Year of Publication


Degree Name

Doctor of Philosophy (PhD)

Document Type

Doctoral Dissertation





First Advisor

Dr. Kathryn E. Saatman


Every year over 2.5 million traumatic brain injuries (TBI) occur and are the leading cause of death and disability among adolescents. There are no approved treatments for TBI. Survivors suffer from persistent cognitive impairment due to posttraumatic tissue damage and disruption of neural networks which significantly detract from their quality of life. Posttraumatic cognitive impairment depends in part on the brain's limited ability to repair or replace damaged cells. Immature neurons in the hippocampus dentate gyrus, a brain region required for learning and memory, are particularly vulnerable to TBI. Insulin-like growth factor-1 (IGF1) is a potential therapeutic for TBI because it is a potent neurotrophic factor capable of mediating neuroprotection, neuro-repair, and neurogenesis. We hypothesized that conditional IGF1 overexpression in the mouse hippocampus following experimental controlled cortical impact injury (CCI) would enhance posttraumatic neurogenesis chronically. To this end, conditional astrocyte-specific IGF1 overexpressing mice (IGFtg) and wild-type (WT) mice received CCI or sham injury. The proliferation marker BrdU was used to label neurons born the first week after injury. Six weeks after injury, when surviving posttrauma-born neurons would be fully developed, we counted proliferated cells (BrdU+) and the subset expressing a mature neuronal marker (NeuN+/BrdU+) in the hippocampus. We also assessed cognitive performance during radial arm water-maze reversal (RAWM-R) testing, a neurogenesis-sensitive assay. IGF1 promoted end-stage maturity and decreased mis-migration of neurons born after trauma. These effects coincide with IGF1 induced improvements in performance on neurogenesis sensitive cognition following TBI.

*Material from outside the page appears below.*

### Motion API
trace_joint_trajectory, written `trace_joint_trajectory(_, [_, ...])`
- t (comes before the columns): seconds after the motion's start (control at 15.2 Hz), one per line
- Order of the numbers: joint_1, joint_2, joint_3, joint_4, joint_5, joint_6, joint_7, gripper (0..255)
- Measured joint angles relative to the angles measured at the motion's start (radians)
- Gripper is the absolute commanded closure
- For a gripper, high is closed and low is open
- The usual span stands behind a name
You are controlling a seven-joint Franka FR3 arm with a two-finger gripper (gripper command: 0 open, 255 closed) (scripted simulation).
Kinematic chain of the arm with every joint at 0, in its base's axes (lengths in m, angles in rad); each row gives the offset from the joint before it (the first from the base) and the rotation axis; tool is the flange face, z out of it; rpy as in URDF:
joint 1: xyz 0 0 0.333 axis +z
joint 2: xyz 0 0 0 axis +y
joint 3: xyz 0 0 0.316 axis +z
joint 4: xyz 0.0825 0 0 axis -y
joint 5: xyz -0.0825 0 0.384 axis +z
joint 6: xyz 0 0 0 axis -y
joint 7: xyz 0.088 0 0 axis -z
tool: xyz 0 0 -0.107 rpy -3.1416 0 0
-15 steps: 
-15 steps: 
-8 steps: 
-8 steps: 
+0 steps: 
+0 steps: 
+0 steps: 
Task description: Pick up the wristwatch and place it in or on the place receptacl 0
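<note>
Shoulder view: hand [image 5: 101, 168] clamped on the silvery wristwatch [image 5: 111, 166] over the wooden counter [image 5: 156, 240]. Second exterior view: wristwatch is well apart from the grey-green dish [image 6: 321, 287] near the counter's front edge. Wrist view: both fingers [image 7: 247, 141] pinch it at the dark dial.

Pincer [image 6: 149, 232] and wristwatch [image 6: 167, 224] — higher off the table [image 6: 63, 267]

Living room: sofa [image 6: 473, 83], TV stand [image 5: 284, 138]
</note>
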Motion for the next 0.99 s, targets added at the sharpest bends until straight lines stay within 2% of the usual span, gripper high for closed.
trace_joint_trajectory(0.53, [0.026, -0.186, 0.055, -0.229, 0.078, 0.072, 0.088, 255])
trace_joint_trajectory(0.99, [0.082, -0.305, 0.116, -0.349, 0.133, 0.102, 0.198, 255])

Mammalian target of rapamycin (mTOR), an early signaling molecule downstream of IGF1, has been identified as a potential target for TBI interventions because of its regulatory role in neuronal plasticity and neurogenesis. However, recent studies have also reported maladaptive plasticity and recovery associated with posttraumatic mTOR activation. It is imperative to elucidate the mechanism of action of IGF1 during pre-clinical evaluations. We hypothesized that IGF1 mediates posttraumatic neurogenic effects through IGF1 induction of mTOR activation. We injured cohorts of IGFtg and WT mice and harvested their brains for immunohistochemistry to assess IGF1 overexpression effects on posttraumatic mTOR activation at 1, 3, and 10 days post-injury (dpi). We found that IGF1 upregulated mTOR activation following TBI in a region-specific manner at 1 and 3dpi. To determine if IGF1 regulated differentiation and arborization through the mTOR pathway, injured WT and IGFtg mice received daily i.p. injections of rapamycin (10mg/kg), the inhibitor of mTOR, or its vehicle for 7 days. Vehicle and rapamycin administration began 3dpi, after the cells dividing at the peak of posttraumatic proliferation were labeled with BrdU. IGF1 enhancement of posttraumatic neurogenesis was not dependent on mTOR activation.

In summary, IGF1 directs newborn neuron localization, promotes end-stage maturation, and chronically improves cognition. IGF1 can stimulate posttraumatic neurogenesis and plasticity independent of mTOR activation. These data suggest that IGF1 can stimulate neuron replacement following trauma-induced hippocampal neuron loss and cognitive improvement. Further studies should investigate IGF1 and mTOR inhibition as a combination therapy for neurorehabilitation.